WASHINGTON (CNN) - President Bush will meet Federal Reserve Chairman Alan Greenspan Monday before a briefing of key members of Congress on an emergency war budget request officials say will total about $75 billion.
White House spokeswoman Claire Buchan also said that Greenspan was at the White House earlier Monday to meet with members of Bush's economic team but that the president was not present.
She gave few details about the afternoon meeting, other than to say "they'll be talking about the current state of the economy."
Besides Greenspan and Bush, Treasury Secretary John Snow and Stephen Friedman, director of Bush's National Economic Council, were to take part in the afternoon meeting before the White House economic council meets, Buchan said.
The president plans to formally unveil the spending request Tuesday at the Pentagon, and then will travel to Central Command headquarters in Tampa, Fla., Wednesday to meet with military personnel involved in managing the Iraqi war effort.

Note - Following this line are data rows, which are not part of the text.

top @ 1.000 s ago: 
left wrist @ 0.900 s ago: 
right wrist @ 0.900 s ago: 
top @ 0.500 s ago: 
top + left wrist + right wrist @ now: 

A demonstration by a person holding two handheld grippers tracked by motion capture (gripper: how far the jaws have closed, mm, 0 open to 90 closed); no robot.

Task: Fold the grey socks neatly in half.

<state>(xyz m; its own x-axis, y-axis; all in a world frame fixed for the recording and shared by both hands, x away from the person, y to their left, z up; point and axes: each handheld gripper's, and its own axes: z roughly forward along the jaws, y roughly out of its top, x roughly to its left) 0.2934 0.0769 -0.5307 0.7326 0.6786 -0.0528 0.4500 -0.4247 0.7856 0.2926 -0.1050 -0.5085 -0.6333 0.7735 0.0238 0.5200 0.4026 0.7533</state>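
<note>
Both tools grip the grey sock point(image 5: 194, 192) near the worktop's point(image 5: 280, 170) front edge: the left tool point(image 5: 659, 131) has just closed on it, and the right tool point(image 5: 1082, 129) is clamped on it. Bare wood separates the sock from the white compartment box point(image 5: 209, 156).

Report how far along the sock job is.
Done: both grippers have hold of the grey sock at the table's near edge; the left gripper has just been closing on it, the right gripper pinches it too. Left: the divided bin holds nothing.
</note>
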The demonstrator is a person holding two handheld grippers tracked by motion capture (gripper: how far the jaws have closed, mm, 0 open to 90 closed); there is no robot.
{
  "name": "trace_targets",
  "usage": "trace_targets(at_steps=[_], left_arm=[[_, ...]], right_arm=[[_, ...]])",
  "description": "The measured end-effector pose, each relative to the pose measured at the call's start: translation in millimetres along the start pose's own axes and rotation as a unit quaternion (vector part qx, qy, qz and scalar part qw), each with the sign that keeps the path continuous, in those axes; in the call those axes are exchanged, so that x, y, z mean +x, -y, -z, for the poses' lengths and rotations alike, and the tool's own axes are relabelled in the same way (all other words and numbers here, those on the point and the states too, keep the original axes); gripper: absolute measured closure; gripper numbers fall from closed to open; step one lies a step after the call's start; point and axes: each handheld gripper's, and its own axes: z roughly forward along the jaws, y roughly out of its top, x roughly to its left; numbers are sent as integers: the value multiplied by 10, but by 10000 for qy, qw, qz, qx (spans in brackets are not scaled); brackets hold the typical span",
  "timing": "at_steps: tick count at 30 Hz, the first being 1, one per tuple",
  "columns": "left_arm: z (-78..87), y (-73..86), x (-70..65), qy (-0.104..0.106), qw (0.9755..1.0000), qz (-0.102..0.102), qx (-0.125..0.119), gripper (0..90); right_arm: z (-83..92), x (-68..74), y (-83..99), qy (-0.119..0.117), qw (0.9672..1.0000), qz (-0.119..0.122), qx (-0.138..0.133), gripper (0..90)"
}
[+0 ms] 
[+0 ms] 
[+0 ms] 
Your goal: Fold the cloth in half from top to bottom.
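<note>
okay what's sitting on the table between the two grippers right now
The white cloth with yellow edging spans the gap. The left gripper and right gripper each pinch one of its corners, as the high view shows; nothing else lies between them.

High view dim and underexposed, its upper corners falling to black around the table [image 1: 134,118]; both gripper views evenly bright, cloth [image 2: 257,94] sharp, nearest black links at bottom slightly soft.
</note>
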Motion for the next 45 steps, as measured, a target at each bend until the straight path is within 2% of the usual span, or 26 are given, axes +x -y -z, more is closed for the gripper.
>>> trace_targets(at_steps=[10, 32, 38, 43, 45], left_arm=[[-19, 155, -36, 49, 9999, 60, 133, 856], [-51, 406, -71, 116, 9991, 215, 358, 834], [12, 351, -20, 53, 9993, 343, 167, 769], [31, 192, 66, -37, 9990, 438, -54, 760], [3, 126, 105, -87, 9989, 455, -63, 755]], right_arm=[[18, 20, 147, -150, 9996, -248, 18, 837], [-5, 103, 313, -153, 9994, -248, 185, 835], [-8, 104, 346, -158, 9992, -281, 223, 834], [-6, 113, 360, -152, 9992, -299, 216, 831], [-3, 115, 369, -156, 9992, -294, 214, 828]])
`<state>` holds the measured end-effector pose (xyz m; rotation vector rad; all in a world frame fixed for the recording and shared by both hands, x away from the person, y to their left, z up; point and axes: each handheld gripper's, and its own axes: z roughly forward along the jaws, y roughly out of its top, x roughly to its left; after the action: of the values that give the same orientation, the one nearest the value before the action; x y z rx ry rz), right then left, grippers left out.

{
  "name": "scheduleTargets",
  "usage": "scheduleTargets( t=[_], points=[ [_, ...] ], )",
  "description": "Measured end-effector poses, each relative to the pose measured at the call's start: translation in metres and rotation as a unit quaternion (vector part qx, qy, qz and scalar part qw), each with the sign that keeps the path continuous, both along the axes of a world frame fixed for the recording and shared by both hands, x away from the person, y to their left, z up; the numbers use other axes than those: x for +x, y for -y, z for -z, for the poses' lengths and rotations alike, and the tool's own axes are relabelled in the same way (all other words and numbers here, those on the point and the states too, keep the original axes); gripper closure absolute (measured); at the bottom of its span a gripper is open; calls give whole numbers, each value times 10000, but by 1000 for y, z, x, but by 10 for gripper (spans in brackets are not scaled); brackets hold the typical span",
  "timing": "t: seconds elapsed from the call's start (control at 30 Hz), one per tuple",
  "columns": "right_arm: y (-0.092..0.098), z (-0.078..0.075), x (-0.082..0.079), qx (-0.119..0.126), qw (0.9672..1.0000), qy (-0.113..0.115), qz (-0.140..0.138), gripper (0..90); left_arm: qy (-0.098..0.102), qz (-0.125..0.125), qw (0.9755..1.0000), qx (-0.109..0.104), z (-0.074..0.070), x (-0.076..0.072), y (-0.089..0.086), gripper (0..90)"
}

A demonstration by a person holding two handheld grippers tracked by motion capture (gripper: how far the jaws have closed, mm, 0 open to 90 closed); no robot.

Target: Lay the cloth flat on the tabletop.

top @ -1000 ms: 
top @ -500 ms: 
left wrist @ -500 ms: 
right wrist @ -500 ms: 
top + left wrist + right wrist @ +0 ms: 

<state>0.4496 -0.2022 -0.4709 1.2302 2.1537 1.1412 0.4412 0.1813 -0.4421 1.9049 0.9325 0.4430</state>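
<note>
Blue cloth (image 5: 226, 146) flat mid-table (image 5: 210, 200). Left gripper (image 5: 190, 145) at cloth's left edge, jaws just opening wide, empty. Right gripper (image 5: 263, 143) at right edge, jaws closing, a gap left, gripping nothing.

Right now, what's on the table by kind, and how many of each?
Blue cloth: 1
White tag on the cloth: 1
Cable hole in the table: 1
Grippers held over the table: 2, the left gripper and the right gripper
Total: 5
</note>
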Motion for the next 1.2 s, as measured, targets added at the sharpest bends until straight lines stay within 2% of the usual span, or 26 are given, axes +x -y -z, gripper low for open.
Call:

It also comes at the beginning of a week in which senior aides say Bush will make a number of public appearances, including his announced stops at the Pentagon and Central Command headquarters. The latter is most likely to include a visit to a U.S. military base involved in the Iraq war effort.
The senior official said the emergency budget request -- formally known as a supplemental budget request for this fiscal 2003 budget year -- will be sent to Congress later this week and Bush will discuss the numbers with key members of Congress, including the chairmen and ranking members of the House and Senate appropriations committees.
Bush said Sunday he was satisfied with the war effort so far, while voicing his condolences for those killed and his concern for those wounded and taken prisoner.
Senior aides repeatedly have said a major White House concern is that the public appears to believe it will be a quick conflict with a minimum of U.S. casualties, and say from Bush on down the administration will continue to press the case that the war could be longer and more dangerous than many might have believed.
-- Reuters contributed to this story.